Anyone familiar with Engadin’s landscape would immediately recognise that Christopher Thomas’ works talk about its hills, mountains, lakes and meadows. His works illustrate the peace and monumentally of the mountainscapes as well as the contrasts of the shiny, reflecting lakes and the clam rock masses.
In 2012 Christopher Thomas approached for the first time Engadin’s landscape. With an open mind towards this mystical mountain world he achieved perspectives that were refreshing and new. Within the time of 2 years he captured the unique atmosphere of Engadin, its play of light and shadows at all seasons of the year in every wheatear conditions. As in his city portraits the artists worked in the technique of analogue photography. He chose the analogue panorama Camera of the type Linhof Technorama. In his bag he always carried the heavy tripod and rolls of black-and-white film which has to be changed after every fourth picture. This decelerated way of working and the tranquillity of the landscape gave his images the atmosphere of being detached from any time or space.
By a well-thought-out composition, the reverent approach towards the nature and the sharp black-and-white play Christopher Thomas succeeds to increase the drama of the landscape. Familiar environment is translated into atmospheric images triggering a timeless and poetic value to the scenery.

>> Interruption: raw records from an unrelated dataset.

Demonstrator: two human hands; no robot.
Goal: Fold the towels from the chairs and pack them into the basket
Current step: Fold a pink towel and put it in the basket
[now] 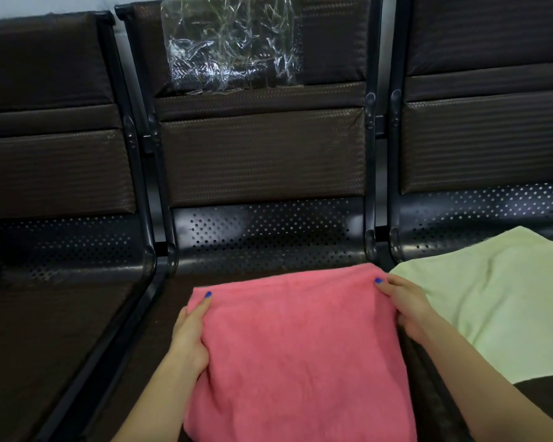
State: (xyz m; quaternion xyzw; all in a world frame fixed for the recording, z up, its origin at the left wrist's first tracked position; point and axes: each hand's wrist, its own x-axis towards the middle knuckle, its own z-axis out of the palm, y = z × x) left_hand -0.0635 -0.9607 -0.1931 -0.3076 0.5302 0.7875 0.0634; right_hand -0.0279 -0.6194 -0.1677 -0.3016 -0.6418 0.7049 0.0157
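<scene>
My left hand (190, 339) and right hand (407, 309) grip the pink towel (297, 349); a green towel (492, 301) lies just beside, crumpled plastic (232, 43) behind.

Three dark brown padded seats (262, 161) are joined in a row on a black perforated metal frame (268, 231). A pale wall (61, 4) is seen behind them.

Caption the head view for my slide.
Both hands grip a pink towel over the middle seat.
</scene>
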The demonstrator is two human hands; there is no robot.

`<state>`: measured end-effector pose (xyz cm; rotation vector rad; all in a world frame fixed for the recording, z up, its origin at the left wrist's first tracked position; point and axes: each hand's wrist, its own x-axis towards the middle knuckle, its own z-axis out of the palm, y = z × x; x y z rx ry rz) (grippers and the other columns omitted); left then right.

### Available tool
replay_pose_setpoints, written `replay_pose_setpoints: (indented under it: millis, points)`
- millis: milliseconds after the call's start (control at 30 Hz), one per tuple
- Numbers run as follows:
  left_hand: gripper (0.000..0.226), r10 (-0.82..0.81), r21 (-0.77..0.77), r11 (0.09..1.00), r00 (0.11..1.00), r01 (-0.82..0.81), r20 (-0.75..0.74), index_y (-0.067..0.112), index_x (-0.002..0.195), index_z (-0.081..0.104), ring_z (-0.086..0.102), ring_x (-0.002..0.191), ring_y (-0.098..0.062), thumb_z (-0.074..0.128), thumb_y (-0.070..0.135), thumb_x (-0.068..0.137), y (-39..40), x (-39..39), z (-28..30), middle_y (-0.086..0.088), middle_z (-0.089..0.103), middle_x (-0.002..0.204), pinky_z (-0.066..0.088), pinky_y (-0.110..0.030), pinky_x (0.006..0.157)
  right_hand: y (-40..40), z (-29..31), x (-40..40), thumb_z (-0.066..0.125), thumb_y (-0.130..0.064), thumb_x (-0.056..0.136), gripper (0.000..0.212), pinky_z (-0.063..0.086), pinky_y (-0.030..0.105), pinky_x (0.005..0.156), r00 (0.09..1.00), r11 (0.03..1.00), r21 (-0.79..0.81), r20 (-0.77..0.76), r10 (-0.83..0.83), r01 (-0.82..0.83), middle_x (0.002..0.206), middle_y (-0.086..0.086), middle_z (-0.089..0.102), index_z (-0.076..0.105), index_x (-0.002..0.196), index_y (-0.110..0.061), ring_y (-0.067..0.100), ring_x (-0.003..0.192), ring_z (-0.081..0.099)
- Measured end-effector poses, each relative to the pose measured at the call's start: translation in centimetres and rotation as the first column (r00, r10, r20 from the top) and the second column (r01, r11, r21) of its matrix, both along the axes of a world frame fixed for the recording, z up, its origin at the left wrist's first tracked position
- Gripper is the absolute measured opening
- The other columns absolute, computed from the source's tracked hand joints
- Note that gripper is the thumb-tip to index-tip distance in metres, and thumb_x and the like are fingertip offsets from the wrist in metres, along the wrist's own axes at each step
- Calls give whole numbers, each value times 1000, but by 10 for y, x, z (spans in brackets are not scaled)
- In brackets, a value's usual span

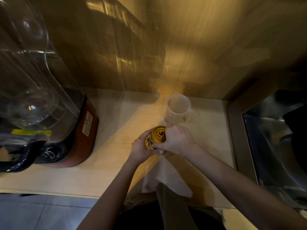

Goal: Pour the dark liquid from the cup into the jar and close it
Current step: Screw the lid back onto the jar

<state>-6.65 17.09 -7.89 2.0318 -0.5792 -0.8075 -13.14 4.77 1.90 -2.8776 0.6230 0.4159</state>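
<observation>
A small jar (148, 143) stands on the wooden counter (103, 163) near its middle. A gold lid (158, 133) with a dark rooster emblem sits on top of the jar. My left hand (141, 148) wraps around the jar's body from the left. Gripping the lid's right rim from above is my right hand (177, 141). Just behind the jar stands a white plastic cup (178, 107) with a handle on its right; its inside looks pale, with no dark liquid visible. The jar's contents are hidden by my hands.
A red-based blender (79, 130) with a clear jug and black handle fills the left side. A steel sink (274, 138) lies at the right, behind a raised edge. A wooden wall backs the counter. Tiled floor shows below the front edge.
</observation>
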Motion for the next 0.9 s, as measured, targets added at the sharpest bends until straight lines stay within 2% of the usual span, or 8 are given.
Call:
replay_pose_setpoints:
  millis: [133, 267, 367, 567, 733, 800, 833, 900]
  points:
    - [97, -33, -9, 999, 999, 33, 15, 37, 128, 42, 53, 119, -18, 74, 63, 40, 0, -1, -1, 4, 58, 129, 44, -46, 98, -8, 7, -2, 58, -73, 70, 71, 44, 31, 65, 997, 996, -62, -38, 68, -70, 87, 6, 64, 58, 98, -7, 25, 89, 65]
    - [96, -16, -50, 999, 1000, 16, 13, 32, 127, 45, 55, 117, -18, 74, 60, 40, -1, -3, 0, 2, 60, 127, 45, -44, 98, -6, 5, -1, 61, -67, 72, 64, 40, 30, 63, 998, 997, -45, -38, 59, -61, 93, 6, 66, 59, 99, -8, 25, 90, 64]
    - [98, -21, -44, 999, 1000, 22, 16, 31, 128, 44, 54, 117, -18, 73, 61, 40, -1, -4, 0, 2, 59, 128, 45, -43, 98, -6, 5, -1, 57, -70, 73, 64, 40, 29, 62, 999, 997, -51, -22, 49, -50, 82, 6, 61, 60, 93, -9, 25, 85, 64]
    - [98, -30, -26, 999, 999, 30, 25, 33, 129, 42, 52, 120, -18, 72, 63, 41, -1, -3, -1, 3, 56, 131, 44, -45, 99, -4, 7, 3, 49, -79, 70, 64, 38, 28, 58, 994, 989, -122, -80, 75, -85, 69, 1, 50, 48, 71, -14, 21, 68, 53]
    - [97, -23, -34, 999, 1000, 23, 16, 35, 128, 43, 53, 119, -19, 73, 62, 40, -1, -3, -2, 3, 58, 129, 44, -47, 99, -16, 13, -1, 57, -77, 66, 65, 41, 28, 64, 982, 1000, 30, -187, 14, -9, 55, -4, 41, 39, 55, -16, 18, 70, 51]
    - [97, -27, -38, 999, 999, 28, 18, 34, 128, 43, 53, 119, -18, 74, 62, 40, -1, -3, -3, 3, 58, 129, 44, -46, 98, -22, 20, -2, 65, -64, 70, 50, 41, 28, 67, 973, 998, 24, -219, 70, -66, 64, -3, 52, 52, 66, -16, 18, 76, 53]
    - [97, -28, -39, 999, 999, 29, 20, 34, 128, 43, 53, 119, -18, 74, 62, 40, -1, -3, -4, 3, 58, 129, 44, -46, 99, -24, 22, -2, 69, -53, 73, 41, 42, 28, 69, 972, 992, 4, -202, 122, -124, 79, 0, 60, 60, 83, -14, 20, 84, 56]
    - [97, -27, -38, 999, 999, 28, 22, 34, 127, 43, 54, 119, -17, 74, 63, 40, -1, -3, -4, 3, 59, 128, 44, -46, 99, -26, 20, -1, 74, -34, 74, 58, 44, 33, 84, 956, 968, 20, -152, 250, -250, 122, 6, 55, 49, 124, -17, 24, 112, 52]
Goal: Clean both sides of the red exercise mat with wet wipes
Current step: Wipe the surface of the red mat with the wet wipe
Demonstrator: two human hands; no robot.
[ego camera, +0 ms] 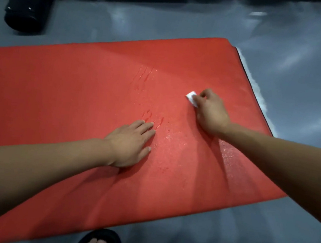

Born in Munich in 1961, Christopher Thomas completed his training as a photographer at the Bayerische Lehranstalt für Photographie. In addition to his more than twenty-five years as an internationally successful commercial photographer, he also succeeded in becoming established as a renowned photographic artist. Christopher Thomas has received several international awards for his photo reportages for Geo, Stern, Süddeutsche Zeitung Magazin, Merian and other magazines, as well as for his adverting campaigns. As an artist he has received great acclaim for his city portraits: Müncher Elegien (2001-05), New York Sleeps (2009), Venice in Soltitude (2011) and Paris City of Light (2014). Returning here once again tot he roots of photography, Thomas employs the analogue technique so as to photograph with a large-format camera and black-and-white Polaroid Typ 55 film. He also worked on a profoundly moving project in 2010: during the rehearsals for the Passion Play in Oberammergau, Thomas photographed the amateur actors on stage. Unique portraits are the result that are reminiscent of paintings by Old Masters and capture the energy of the play in an incomparable way.
The exhibition is accompanied by the publication “Engadin” edited by the curator Ira Stehmann in a limited edition of 500 copies.